Linguine with Shrimp Scampi

Ingredients
  • Vegetable oil
  • 1 tablespoon kosher salt plus 1 1/2 teaspoons
  • 3/4 pound linguine
  • 3 tablespoons unsalted butter
  • 2 1/2 tablespoons good olive oil
  • 1 1/2 tablespoons minced garlic (4 cloves)
  • 1 pound large shrimp (about 16 shrimp), peeled and deveined
  • 1/4 teaspoon freshly ground black pepper
  • 1/3 cup chopped fresh parsley leaves
  • 1/2 lemon, zest grated
  • 1/4 cup freshly squeezed lemon juice (2 lemons)
  • 1/4 lemon, thinly sliced in half-rounds
  • 1/8 teaspoon hot red pepper flakes

Directions

Drizzle some oil in a large pot of boiling salted water, add 1 tablespoon of salt and the linguine, and cook for 7 to 10 minutes, or according to the directions on the package.
Meanwhile, in another large (12-inch), heavy-bottomed pan, melt the butter and olive oil over medium-low heat.

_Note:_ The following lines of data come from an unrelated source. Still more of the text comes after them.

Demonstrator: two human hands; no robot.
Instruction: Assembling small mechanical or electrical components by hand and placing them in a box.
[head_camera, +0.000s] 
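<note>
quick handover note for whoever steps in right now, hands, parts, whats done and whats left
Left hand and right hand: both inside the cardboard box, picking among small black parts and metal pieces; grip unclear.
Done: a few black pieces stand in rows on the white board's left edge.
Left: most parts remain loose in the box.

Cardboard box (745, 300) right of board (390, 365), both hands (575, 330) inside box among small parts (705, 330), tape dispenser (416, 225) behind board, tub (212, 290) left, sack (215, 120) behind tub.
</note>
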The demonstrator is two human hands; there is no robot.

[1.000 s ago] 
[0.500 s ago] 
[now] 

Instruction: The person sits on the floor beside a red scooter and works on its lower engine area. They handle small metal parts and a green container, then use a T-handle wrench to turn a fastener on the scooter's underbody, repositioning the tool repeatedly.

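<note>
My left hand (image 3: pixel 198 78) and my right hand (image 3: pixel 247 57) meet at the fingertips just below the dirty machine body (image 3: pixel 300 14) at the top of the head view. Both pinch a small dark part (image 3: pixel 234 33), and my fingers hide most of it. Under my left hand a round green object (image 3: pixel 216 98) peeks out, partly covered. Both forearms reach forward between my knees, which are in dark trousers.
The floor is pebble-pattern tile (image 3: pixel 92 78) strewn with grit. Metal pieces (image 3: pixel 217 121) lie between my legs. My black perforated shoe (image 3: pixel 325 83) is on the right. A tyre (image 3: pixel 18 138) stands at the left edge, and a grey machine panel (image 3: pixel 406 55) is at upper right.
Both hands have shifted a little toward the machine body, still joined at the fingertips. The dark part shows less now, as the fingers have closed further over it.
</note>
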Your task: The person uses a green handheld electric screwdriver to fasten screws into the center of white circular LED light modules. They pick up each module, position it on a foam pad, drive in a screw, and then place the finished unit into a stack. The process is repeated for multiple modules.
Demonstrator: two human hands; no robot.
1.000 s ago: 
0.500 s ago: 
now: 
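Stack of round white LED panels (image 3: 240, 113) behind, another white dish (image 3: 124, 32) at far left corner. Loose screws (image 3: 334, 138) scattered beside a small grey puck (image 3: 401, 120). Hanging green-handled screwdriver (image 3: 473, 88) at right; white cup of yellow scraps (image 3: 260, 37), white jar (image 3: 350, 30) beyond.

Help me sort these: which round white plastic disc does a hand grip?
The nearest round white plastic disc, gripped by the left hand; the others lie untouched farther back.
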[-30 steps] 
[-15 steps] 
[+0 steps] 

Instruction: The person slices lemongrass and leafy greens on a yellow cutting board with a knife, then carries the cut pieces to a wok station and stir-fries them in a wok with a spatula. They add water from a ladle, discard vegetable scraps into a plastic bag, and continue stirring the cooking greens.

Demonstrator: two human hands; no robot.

Add the garlic. Saute for 1 minute. Be careful, the garlic burns easily! Add the shrimp, 1 1/2 teaspoons of salt, and the pepper and saute until the shrimp have just turned pink, about 5 minutes, stirring often. Remove from the heat, add the parsley, lemon zest, lemon juice, lemon slices, and red pepper flakes. Toss to combine.
When the pasta is done, drain the cooked linguine and then put it back in the pot. Immediately add the shrimp and sauce, toss well, and serve.